Talking with them has raised up a few more questions and concerns too… The main one right now, as we are waiting for our proposal, is that Bulgaria does not have the most efficient child registry to refer orphans from. I’m not entirely convinced that they prioritize international adoptions, let alone special needs adoptions, as I have been told they do. With the amount of special needs orphans in Bulgaria we should have numerous proposals already. Although we have not been legally approved in Bulgaria, we’ve been told that they have our home study and could send a proposal any time. I’m anxious and impatient to know who my baby is and that plays a lot in to my uncertainty about waiting. We can’t make an official decision until we are approved anyway.
So, where are we in our adoption? Well, our Dossier, which is our application to adopt from Bulgaria, has been sent to Bulgaria. We are waiting for approval from 5 different sections of the government there. Once all 5 approvals are given, we will be put on their adoptive parents registry. Even if everything goes smoothly and they don’t require any updated paperwork, it takes about two months. We are around the 6 week point in our wait. Typically, after we are on the registry this would mark the beginning of our waiting for our proposal (although with us adopting a child with special needs the proposals could come any time).
There are two children in our sights already… both not official proposals because they are both a little older than we thought we were thinking.

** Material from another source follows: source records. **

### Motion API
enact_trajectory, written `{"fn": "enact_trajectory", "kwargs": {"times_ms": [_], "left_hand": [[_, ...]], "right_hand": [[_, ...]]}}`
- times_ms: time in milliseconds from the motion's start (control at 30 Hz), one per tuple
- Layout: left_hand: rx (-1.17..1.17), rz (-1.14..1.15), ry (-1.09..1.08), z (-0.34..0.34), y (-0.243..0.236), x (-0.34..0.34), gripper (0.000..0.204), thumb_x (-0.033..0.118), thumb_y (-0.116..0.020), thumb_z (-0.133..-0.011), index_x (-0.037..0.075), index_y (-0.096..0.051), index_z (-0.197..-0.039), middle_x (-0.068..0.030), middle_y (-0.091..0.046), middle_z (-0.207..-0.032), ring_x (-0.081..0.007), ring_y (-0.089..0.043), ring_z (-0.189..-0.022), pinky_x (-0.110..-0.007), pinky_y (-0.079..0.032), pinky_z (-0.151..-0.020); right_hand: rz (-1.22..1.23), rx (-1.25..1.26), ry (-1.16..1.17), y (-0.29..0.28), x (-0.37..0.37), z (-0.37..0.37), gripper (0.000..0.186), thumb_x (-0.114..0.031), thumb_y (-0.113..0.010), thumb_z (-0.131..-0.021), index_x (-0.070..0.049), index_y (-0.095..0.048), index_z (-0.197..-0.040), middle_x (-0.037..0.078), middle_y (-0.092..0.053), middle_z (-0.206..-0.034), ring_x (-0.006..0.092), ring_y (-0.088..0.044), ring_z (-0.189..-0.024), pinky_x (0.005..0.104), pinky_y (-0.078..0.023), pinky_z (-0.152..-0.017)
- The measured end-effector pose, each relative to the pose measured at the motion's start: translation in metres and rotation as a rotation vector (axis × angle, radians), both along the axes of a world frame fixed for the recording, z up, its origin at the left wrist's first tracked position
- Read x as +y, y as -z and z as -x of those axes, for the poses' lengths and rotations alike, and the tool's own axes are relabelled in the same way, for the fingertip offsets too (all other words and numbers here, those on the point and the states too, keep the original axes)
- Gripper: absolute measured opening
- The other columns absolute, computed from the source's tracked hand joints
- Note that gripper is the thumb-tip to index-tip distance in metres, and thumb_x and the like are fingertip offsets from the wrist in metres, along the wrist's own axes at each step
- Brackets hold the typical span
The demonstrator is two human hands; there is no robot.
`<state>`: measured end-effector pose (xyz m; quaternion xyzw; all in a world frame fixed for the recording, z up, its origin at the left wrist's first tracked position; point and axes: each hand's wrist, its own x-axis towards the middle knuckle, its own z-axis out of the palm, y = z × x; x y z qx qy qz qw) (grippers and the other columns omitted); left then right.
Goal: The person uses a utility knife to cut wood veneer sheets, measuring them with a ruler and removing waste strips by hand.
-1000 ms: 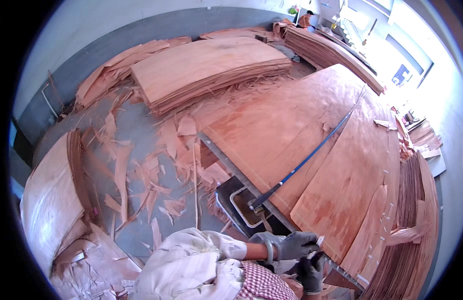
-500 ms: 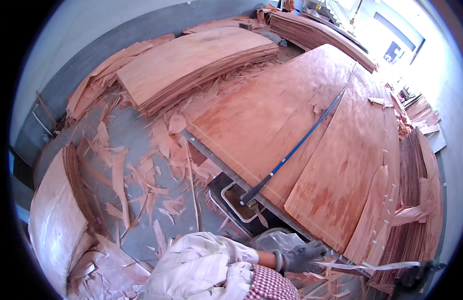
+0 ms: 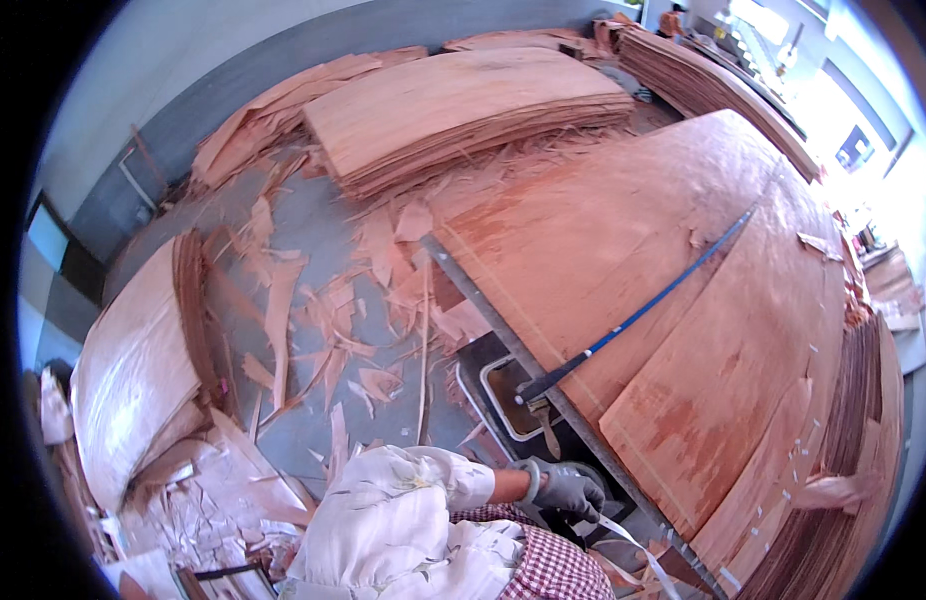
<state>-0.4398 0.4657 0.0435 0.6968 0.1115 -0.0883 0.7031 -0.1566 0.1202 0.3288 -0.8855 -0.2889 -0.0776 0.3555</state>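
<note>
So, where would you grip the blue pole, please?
Probably by its dark near end, coming from the person's side: the blue pole lies slanting across the wood sheets, and this end juts past their edge over the open container, seemingly leaving grip room. The nearby left hand holds a white strip.

The person's left forearm [image 3: 509, 486] extends rightward, nearly level in view; the gloved left hand [image 3: 571, 493] has its fingers [image 3: 588, 499] curled inward.

The right hand has gone from view; the white strip [image 3: 640, 547] now slants downward.
</note>
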Motion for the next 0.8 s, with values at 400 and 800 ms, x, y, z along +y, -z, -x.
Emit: {"fn": "enact_trajectory", "kwargs": {"times_ms": [400, 800], "left_hand": [[-0.257, -0.256, -0.058, 0.051, 0.037, -0.021, 0.023, 0.016, -0.058, -0.079, 0.004, -0.065, -0.097, -0.0142, -0.065, -0.092, -0.0265, -0.060, -0.083, -0.037, -0.046, -0.076], [0.080, -0.871, -0.415, 0.158, 0.087, 0.068, 0.013, 0.014, -0.061, -0.076, 0.008, -0.062, -0.087, -0.0137, -0.063, -0.087, -0.0355, -0.058, -0.087, -0.042, -0.047, -0.074]], "right_hand": [[0.529, 0.515, -0.965, 0.237, 0.184, 0.110, 0.030, 0.000, -0.056, -0.082, -0.002, -0.061, -0.111, 0.020, -0.063, -0.098, 0.0332, -0.059, -0.092, 0.0372, -0.047, -0.083], [0.898, 0.359, -0.987, 0.343, 0.354, 0.204, 0.032, -0.017, -0.058, -0.080, -0.013, -0.063, -0.111, 0.023, -0.063, -0.097, 0.0414, -0.059, -0.090, 0.0432, -0.047, -0.084]]}}
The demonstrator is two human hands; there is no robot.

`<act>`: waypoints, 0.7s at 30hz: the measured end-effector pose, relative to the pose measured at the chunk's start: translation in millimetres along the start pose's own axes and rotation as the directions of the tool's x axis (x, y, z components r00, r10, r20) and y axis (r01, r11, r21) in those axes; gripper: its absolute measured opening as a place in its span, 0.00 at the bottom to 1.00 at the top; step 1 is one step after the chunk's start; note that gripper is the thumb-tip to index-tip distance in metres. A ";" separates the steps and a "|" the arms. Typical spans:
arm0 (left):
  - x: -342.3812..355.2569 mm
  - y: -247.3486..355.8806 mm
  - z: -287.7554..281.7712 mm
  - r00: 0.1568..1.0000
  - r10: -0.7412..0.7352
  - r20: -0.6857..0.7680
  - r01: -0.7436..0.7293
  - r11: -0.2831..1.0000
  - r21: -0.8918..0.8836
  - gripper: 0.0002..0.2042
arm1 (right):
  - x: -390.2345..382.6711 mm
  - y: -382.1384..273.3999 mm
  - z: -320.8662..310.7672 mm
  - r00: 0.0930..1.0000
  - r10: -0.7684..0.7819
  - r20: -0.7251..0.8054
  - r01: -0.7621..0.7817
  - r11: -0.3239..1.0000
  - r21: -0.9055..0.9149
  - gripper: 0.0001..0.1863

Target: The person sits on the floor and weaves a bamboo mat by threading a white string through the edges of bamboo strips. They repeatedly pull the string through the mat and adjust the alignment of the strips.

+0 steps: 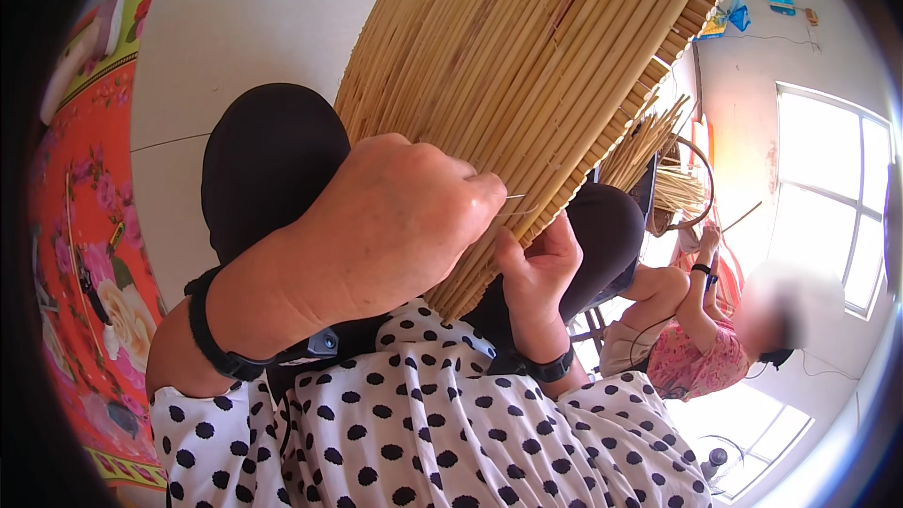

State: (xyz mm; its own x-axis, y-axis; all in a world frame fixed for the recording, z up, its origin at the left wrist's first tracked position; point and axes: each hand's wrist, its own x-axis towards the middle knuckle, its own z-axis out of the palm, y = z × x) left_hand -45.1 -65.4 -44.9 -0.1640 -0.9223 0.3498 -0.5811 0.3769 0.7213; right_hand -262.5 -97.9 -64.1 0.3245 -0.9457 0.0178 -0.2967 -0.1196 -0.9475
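A large panel of straight straw-coloured reed stalks (527, 47), bound side by side, lies tilted across my lap. Its right border (649, 75) shows a row of cut stalk ends. My left hand (395, 216) is closed above the panel's near part, and a thin needle (514, 197) sticks out from its pinched fingertips. Just below the needle a fine pale thread (517, 214) curves over the stalks. At the panel's near right border my right hand (543, 273) pinches the rim, thumb on the near side; some of its fingers are hidden behind.
On the right another person (701, 339) sits holding a thin stalk (743, 216). Bundled reeds (649, 146) and a round-handled basket (691, 188) stand between us. A red floral mat (94, 254) covers the floor at left, with a cable (87, 282) on it.
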 end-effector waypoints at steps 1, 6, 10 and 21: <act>0.0 -0.1 0.3 1.000 0.007 -0.009 -0.007 1.000 0.001 0.05 | -0.3 0.2 0.1 1.000 0.003 -0.002 -0.003 1.000 -0.001 0.22; -0.3 -0.4 -1.2 0.999 0.042 -0.021 -0.041 0.999 0.025 0.03 | -2.3 1.2 -0.5 0.999 0.026 0.019 -0.027 1.000 0.012 0.21; -0.7 3.9 -2.1 1.000 0.023 -0.011 -0.023 0.999 0.034 0.02 | -2.9 -1.1 0.0 0.997 0.072 0.029 -0.074 0.994 0.080 0.20; -7.0 17.6 -5.7 1.000 -0.009 0.027 0.007 0.998 0.070 0.04 | -7.1 4.6 -1.5 0.991 0.045 0.129 -0.042 0.999 -0.033 0.22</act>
State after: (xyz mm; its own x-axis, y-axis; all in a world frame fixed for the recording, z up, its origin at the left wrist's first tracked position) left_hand -49.6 -51.8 -31.3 -0.1805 -0.9276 0.3269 -0.6364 0.3636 0.6803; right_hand -267.5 -92.1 -68.1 0.4239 -0.9033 -0.0666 -0.3394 -0.0902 -0.9363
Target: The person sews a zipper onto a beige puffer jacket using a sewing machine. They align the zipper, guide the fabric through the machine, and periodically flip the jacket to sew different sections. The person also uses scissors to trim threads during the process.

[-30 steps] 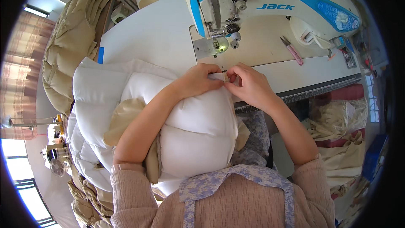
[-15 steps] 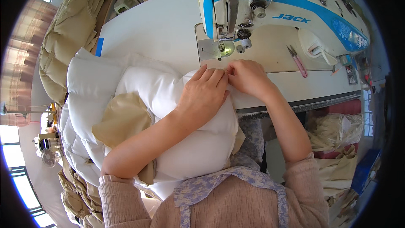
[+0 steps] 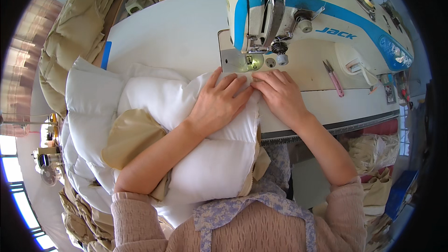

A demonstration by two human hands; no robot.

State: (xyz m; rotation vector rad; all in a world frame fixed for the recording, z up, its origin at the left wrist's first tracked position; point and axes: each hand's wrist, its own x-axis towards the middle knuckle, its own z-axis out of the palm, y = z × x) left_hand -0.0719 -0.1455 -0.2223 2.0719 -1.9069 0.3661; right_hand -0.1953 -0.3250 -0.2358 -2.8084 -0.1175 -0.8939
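Observation:
A white padded, quilted garment piece with beige panels lies over the sewing table's front and my lap. My left hand rests flat on its upper part, fingers spread, fingertips near the needle plate. At the garment's right edge, my right hand has its thumb and fingers closed on the fabric, the fingertips close to my left ones. Just beyond both hands is the presser foot of a white and blue sewing machine, lit by a small lamp. A zipper-like strip runs down the garment's right edge.
Pink-handled thread snips lie on the table right of my right hand. A ruler strip lines the table's front edge. Beige quilted pieces hang at the far left. Bagged fabric sits below the table at the right.
My left fingers have spread apart on the garment. My right hand has turned from a tight pinch to straighter fingers. The garment's right edge looks straighter, and the view has shifted slightly.

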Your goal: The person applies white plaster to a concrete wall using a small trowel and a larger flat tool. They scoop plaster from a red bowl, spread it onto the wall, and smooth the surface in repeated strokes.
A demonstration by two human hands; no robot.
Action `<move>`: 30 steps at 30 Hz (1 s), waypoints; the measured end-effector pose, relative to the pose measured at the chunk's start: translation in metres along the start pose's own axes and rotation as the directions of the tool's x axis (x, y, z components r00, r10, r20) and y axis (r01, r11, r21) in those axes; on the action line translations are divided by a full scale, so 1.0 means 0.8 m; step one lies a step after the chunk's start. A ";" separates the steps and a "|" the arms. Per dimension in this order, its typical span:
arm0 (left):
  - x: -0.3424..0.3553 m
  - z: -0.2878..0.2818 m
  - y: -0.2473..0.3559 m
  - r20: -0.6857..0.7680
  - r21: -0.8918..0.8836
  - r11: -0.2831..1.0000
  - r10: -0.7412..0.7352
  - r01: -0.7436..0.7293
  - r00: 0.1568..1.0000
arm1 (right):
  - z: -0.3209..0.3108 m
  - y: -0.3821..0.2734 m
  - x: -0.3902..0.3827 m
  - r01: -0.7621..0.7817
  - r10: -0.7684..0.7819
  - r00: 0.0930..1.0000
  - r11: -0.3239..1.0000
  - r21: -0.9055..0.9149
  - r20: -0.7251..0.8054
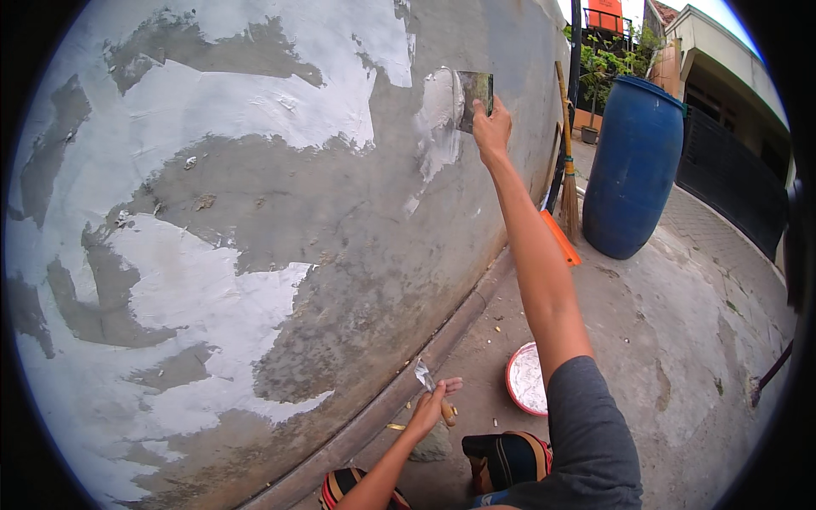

We have been talking about it and discovered that we are a lot more open to an older child than we originally thought. We decided from early on that we would wait until we are accepted by Bulgaria to make a final decision for which child we are going to bring home. We may get more referrals by then too. (This is such a weird situation to be choosing our child.) It is very difficult for me to be patient! I can’t help but wonder if one of these girls is our daughter… and yes, we did ask about adopting both of them 🙂 We can’t adopt two unrelated children at one time. So, our soon-to-be daughter may not be who we originally thought she’d be but I know that she is going to be perfect for our family and us for her 🙂 I can’t wait!!!